A galette is a French round flour based pancake that can be filled with a variety of fillings. This particular recipe is called Apple and Potato Galette, but is more like a giant apple and potato hash brown pancake. Either way, it’s tasty and filling and goes perfect with brunch.
I adopted the recipe from a Williams and Sonoma recipe. I think you could add lemon zest to the batter to give it a kick. You can also serve it with various cheeses, like goat cheese or a blue cheese. This recipe makes 12 good sized wedges.
Apple and Potato Galette Ingredients:
- 4 large russet potatoes, peeled
- 2 Granny Smith, pippin or gravenstein apples, peeled, halved, cored and grated
- 2 large eggs, lightly beaten
- 1/2 cup all-purpose flour
- 1/2 teaspoon coarse salt
- freshly ground black pepper
- 2 tablespoons unsalted butter (optional)
- 2 tablespoons olive oil or canola oil
Grate the potatoes into a colander.
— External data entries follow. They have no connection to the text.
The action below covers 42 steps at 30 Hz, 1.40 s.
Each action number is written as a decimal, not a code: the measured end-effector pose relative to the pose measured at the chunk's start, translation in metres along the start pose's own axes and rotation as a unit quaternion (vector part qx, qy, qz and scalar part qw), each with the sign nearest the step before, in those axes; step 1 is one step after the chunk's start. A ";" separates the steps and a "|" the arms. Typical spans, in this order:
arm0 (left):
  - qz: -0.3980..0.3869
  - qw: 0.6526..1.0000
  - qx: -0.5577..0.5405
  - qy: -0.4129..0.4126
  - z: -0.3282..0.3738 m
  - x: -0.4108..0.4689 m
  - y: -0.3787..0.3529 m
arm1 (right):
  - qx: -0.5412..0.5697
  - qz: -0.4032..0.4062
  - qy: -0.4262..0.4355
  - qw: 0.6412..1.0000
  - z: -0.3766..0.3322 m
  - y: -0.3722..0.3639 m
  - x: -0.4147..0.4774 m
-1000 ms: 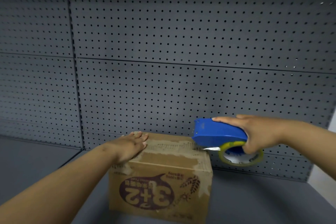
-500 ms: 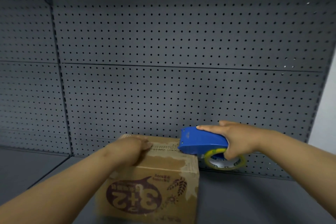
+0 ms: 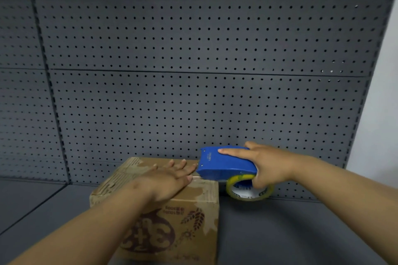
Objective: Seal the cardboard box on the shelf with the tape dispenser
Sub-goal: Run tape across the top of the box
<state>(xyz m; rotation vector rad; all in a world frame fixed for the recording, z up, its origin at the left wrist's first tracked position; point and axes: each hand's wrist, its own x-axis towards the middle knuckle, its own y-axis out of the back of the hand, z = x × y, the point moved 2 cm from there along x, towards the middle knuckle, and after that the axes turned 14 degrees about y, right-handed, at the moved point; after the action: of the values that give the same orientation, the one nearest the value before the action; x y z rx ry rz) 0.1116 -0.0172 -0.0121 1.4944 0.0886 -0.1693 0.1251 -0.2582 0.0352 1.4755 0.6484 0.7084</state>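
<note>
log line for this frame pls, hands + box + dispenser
stage: taping start | left hand: flat on cardboard box top | right hand: gripping blue tape dispenser, front end over box's right top edge | box: on shelf

Our left hand [image 3: 170, 178] lies flat, palm down, fingers spread and pointing away from us toward the right hand, the forearm reaching in from the lower left. Our right hand [image 3: 267, 165] is curled in a grip, index finger stretched straight along the top, thumb tucked beneath, its forearm coming in from the lower right.
</note>
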 end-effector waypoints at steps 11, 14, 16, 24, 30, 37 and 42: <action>-0.007 1.000 -0.009 0.003 -0.001 0.003 -0.003 | 0.067 0.009 -0.016 0.998 0.022 -0.015 -0.032; -0.010 1.000 -0.006 -0.002 -0.001 0.004 -0.001 | 0.077 0.001 -0.037 0.996 0.036 -0.018 -0.059; -0.009 1.000 -0.001 -0.003 0.000 0.004 -0.002 | 0.079 0.003 -0.046 0.996 0.040 -0.021 -0.070; -0.002 1.000 0.006 0.000 0.002 0.001 -0.001 | 0.032 -0.033 -0.068 0.997 0.035 -0.018 -0.090; 0.000 1.000 -0.003 0.000 0.002 0.002 0.000 | -0.038 -0.100 -0.071 0.992 0.011 -0.002 -0.071; 0.006 1.000 -0.010 -0.006 0.000 0.003 -0.003 | -0.103 -0.140 -0.081 0.981 -0.018 0.007 -0.039; 0.005 1.000 -0.009 -0.006 0.000 0.003 -0.004 | -0.047 -0.170 -0.102 0.979 -0.023 0.011 -0.034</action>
<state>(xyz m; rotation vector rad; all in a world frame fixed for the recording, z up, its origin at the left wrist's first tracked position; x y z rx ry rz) 0.1136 -0.0177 -0.0164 1.4758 0.0735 -0.1697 0.0859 -0.2695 0.0445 1.2879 0.6781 0.3145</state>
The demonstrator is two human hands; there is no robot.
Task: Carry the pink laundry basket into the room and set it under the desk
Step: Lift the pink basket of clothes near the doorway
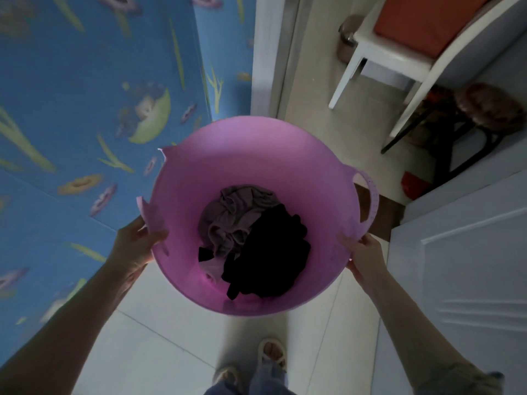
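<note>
The pink laundry basket (251, 155) is held up in front of me, above the tiled floor, at the doorway. A grey garment (228, 215) and a black garment (273, 252) lie in its bottom. My left hand (137, 243) grips the rim on the left, just below a broken handle stub. My right hand (363, 255) grips the rim on the right, below the intact handle (370, 195). The white desk (462, 55) stands in the room ahead at upper right, its edge curving down toward me.
A blue patterned wall (85, 109) runs close on my left. An open white door (462, 275) is on my right. Through the doorway stand a white chair with an orange cushion (399, 52), a dark stool (484, 109) under the desk and a metal bin (346, 35).
</note>
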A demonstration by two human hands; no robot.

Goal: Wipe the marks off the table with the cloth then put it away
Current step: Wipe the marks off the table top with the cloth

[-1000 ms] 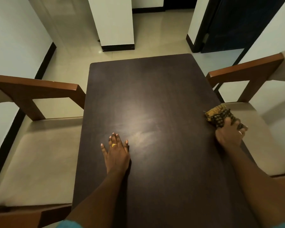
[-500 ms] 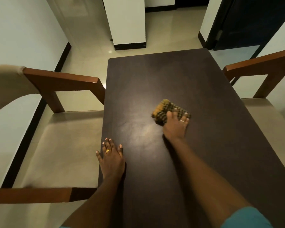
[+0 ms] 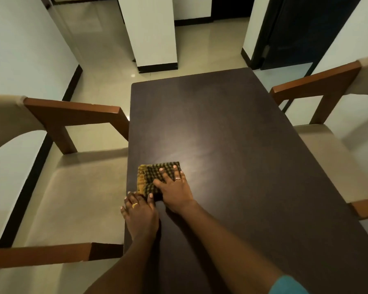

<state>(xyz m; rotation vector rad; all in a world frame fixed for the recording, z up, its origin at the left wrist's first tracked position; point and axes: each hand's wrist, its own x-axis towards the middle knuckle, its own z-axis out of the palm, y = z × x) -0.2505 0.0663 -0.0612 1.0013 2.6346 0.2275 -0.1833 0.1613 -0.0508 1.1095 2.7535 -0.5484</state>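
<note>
A folded yellow-and-black checked cloth (image 3: 150,177) lies flat on the dark brown table (image 3: 232,128), close to its left edge. My right hand (image 3: 174,190) presses down on the cloth with spread, straight fingers. Just below the cloth, my left hand (image 3: 139,213) rests flat on the table at the left edge, its fingertips touching the cloth's near side. A pale smeared sheen shows on the tabletop to the right of the cloth.
A cushioned wooden armchair (image 3: 72,187) stands tight against the table's left side, and another armchair (image 3: 327,145) against the right side. Beyond the table's far end are tiled floor, a white pillar (image 3: 151,32) and a dark door (image 3: 295,28).
My right hand has slid the cloth from the table's right edge across the middle to the left edge, next to my left hand. The left hand stayed resting on the table.
</note>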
I utilized my food processor to quickly grate the potatoes. Then press the potatoes into the colander to drain out excess liquid and transfer the potatoes to a large bowl. Add the grated apple, the eggs, flour, salt and pepper.
In a large (12 inch) frying pan (non-stick preferably) over medium-low heat, add the oil (and optional butter). If you do not use the butter, increase the olive oil by 1 tablespoon. Add the potato mixture to the frying pan. Use the back of a spatula to flatten the mixture in the pan. Cook until golden brown on the underside for approximately 15 minutes. Then flip the galette over in the pan. To do this, first, use the spatula to loosen the galette in the pan by sliding the spatula under the galette to ensure it is not sticking to the pan. Then place a plate over the galette in the pan. Flip the pan completely upside down with one hand while holding the plate over the galette with the other. Carefully remove the pan – I used the stove edge to rest the pan on while holding the pan upside down. The galette should be on the plate. Then slide the galette back into the pan. Cook the galette for another 15 minutes until the second side is golden brown.
Remove the galette from the pan. Allow to cool slightly before cutting into wedges. Garnish with chopped parsley and goat cheese.